Mausner founded the nonprofit music mentoring program Harmony Project Bay Area — formerly Music Team — 10 years ago, hoping to supply intensive music education where public schools had fallen short.
“Trying to learn an instrument with just 45 minutes, once a week, is very difficult,” Mausner said.
Harmony Project Bay Area’s Daly City program operates out of Susan B. Anthony and Woodrow Wilson Elementary Schools, offering free after-school music classes three days a week.
In the more affluent communities of the Lower Peninsula like Palo Alto, where the median household income is twice that in Daly City, parents can often afford to enroll their children in private schools or extracurricular programs for arts enrichment.
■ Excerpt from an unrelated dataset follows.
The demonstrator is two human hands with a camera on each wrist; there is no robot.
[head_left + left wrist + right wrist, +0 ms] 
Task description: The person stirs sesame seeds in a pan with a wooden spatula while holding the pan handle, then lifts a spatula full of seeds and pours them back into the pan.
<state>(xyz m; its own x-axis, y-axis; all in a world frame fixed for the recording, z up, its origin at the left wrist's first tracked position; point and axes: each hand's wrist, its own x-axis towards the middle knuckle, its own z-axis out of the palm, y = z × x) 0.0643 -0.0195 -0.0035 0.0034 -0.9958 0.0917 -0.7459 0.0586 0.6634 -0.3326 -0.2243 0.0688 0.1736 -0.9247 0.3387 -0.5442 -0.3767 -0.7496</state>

Mausner knows most families in the Upper Peninsula can’t shoulder such costs, so he tries to “make it easy for low-income parents who are working, very busy, struggling,” by accommodating varying elementary school schedules and soliciting grant funding to cover operations.
“We want to serve the kids who need it the most.”
Alexandra Kim and Jennifer Hanford, whose daughters are enrolled in Harmony Project Bay Area’s second-grade violin class offered to Susan B. Anthony students, said they have been continually impressed by the quality of instruction. Kim feels that this early creative exploration will lead her daughter to develop a “lifelong appreciation for the arts.”
Pointing to a joint Harmony Project and Northwestern University study proving the long-term cognitive benefits of early music education, Mausner said he hopes Prop 28 will encourage collaboration between public schools and nonprofits to provide those enrichment opportunities, rather than eliminate nonprofits like Harmony Project altogether.
“We could start them in earlier grades and feed into the school music program that begins later,” he said. “I think there will be a lot of flexibility.”
More so than merely restoring the pre-pandemic or even pre-recession state of arts education, Fennell believes Prop 28 will help California schools usher in a new era of institutional support and collective enthusiasm for the arts.
“This is our chance to make sure every child will really find themselves in education.”